The main challenge that AeroLab will face is how to better integrate with head units. Most consumers of the platform would likely prefer to use their own head unit. The company acknowledges that and notes that they won’t require using their display, which is good news. It’s effectively the same challenge that ProShift faced, and to a lesser extent what Velocomp faced with Newton. And we see Notio with their system is focusing on as well, by just delivering the data via Garmin Connect IQ data fields, so users can get the data fields they want without the display they don’t.
The good news is shifting that data display is relatively trivial in the grand scheme of things – since they’ve demo’d it already with an Edge 520 for certain fields. Hopefully that’ll be the final direction going forward – if so, I think they’ll have a plethora of suitors, assuming the price is right.
Speaking of which, that is the final outstanding question – what will the price be?
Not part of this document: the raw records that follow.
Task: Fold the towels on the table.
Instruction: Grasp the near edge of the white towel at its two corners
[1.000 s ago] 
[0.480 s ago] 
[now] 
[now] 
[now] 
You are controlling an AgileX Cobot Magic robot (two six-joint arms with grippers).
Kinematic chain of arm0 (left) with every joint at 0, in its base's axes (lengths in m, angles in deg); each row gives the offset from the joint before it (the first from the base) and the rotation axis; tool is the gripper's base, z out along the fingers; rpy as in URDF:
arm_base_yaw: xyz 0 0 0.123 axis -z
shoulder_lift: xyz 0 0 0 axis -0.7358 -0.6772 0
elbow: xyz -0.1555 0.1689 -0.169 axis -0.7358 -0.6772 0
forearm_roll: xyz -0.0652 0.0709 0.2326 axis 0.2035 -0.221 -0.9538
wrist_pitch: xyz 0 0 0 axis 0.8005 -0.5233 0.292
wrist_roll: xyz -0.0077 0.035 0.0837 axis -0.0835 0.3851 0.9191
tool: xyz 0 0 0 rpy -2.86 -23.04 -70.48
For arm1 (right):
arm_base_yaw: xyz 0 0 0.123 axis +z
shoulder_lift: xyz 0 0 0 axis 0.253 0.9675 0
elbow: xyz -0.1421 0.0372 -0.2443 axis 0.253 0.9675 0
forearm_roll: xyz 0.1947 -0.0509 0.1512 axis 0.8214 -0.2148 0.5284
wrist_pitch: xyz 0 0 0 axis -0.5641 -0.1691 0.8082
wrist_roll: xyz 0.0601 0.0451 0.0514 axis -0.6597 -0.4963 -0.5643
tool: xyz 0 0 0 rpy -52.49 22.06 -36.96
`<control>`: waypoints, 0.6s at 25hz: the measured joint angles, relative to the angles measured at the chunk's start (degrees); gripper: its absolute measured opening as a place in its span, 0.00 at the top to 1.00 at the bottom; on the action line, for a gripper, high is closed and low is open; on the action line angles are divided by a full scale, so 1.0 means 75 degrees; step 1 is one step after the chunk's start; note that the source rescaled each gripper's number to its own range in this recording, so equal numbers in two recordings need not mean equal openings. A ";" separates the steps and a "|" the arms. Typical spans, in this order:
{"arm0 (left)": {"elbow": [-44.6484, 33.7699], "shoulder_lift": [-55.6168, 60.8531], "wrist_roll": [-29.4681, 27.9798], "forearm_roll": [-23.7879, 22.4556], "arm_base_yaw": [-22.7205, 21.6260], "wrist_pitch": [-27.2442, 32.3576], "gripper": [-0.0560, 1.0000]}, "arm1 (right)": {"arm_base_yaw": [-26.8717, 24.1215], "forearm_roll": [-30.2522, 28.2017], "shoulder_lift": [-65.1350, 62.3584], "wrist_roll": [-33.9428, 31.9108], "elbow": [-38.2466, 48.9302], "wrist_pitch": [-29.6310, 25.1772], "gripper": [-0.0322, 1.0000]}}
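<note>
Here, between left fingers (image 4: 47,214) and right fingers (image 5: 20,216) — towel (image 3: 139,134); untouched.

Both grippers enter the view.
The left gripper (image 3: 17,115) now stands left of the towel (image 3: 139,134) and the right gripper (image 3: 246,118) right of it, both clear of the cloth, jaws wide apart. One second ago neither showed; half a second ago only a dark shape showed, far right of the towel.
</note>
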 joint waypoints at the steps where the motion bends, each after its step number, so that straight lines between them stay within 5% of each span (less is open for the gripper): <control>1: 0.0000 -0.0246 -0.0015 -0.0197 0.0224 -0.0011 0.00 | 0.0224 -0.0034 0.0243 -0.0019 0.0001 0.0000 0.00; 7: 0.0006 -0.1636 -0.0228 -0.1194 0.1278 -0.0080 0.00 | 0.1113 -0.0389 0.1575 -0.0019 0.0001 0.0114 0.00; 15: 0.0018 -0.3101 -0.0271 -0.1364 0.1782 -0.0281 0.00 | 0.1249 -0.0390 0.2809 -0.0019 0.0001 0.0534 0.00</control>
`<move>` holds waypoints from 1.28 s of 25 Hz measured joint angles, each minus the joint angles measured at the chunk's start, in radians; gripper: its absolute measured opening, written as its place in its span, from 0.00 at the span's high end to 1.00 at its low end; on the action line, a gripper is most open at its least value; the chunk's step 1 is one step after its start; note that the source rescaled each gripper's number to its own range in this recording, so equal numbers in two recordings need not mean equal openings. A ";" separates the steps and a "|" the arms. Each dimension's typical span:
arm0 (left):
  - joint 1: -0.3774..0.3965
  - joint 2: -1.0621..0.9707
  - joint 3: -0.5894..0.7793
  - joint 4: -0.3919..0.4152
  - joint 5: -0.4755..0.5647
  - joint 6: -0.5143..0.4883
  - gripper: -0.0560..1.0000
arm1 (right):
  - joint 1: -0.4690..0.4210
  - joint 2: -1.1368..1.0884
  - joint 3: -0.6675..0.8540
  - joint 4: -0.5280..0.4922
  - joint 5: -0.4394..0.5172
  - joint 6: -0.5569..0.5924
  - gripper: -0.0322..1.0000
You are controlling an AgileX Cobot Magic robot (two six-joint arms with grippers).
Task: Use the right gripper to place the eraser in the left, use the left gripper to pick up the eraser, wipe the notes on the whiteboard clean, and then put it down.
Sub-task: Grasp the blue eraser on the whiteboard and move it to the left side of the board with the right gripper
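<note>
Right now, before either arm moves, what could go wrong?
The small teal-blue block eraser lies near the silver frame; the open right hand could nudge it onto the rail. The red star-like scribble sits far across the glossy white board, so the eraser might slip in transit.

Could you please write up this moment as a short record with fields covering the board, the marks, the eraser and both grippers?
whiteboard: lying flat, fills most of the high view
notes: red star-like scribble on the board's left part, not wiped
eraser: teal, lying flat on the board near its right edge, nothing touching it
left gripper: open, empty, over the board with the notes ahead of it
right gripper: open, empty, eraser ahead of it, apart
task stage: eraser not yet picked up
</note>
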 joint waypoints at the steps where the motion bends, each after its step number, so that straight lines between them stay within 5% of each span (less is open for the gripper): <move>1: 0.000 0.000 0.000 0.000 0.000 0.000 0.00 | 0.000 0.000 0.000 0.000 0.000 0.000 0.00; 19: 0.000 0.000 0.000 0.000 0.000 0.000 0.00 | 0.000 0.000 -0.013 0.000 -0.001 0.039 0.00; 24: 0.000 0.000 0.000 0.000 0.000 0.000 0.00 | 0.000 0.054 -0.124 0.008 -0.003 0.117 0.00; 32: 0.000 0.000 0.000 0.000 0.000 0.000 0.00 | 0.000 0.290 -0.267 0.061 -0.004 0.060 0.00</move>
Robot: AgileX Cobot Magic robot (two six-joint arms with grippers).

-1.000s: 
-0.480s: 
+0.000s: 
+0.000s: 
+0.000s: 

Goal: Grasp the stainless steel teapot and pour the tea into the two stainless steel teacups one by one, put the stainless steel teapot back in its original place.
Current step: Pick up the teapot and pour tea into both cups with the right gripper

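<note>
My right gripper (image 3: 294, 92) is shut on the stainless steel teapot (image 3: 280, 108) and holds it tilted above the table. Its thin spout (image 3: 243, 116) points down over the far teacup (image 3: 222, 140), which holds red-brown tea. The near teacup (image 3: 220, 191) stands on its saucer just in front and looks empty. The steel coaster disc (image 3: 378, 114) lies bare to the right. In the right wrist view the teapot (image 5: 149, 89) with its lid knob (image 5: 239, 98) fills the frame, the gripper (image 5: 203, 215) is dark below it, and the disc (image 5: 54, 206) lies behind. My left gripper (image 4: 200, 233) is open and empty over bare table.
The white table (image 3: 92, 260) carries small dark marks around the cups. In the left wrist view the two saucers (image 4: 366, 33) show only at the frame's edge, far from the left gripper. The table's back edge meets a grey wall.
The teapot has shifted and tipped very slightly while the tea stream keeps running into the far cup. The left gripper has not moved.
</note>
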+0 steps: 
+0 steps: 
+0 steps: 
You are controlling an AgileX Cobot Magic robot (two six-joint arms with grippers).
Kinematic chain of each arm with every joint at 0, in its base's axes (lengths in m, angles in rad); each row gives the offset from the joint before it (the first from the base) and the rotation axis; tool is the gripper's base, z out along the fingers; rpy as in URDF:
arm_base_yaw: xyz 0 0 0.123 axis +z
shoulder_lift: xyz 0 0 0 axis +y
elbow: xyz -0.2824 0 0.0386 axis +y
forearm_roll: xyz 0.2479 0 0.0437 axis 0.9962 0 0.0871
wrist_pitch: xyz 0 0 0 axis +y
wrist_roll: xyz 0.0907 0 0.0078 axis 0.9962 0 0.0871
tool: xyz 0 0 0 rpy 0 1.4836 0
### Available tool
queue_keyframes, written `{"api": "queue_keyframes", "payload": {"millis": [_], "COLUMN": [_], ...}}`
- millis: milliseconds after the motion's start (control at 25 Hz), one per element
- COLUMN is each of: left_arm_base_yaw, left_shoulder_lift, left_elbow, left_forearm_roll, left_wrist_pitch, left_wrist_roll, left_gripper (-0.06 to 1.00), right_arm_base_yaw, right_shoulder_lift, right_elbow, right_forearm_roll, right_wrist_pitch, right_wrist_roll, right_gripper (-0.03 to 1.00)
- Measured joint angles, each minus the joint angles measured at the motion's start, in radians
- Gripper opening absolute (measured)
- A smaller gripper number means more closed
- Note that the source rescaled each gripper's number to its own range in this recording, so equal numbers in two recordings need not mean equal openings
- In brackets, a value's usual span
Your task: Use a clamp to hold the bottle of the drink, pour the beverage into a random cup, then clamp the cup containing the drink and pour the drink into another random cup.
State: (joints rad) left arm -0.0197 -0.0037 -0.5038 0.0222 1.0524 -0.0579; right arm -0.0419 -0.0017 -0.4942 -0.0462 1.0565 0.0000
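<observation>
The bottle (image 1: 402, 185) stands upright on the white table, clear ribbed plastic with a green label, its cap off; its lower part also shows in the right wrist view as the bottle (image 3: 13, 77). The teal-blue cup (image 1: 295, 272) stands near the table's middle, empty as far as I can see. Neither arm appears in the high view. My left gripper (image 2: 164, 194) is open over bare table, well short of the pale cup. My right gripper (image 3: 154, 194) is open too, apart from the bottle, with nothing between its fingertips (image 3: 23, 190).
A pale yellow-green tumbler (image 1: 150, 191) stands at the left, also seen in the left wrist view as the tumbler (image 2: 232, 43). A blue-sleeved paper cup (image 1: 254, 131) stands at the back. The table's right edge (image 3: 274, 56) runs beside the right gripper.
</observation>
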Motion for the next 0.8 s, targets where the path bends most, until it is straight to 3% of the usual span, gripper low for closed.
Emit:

None of the companies have listed final prices, though competitor Notio noted they intend to offer roughly three levels, with prices spanning likely in the $500-$800 range for the mid-tier offering that includes real-time CDA and some level of aero guidance. AeroLab says that they’ll be “well under $1,000” for a consumer version, and about $1,800 for a coaching variant.
As for AeroLab, the company notes that they expect to start their beta program in the next few months. Though they say you can sign-up for it now, should you want to put your name in the hat for getting their aerodynamically beta bits.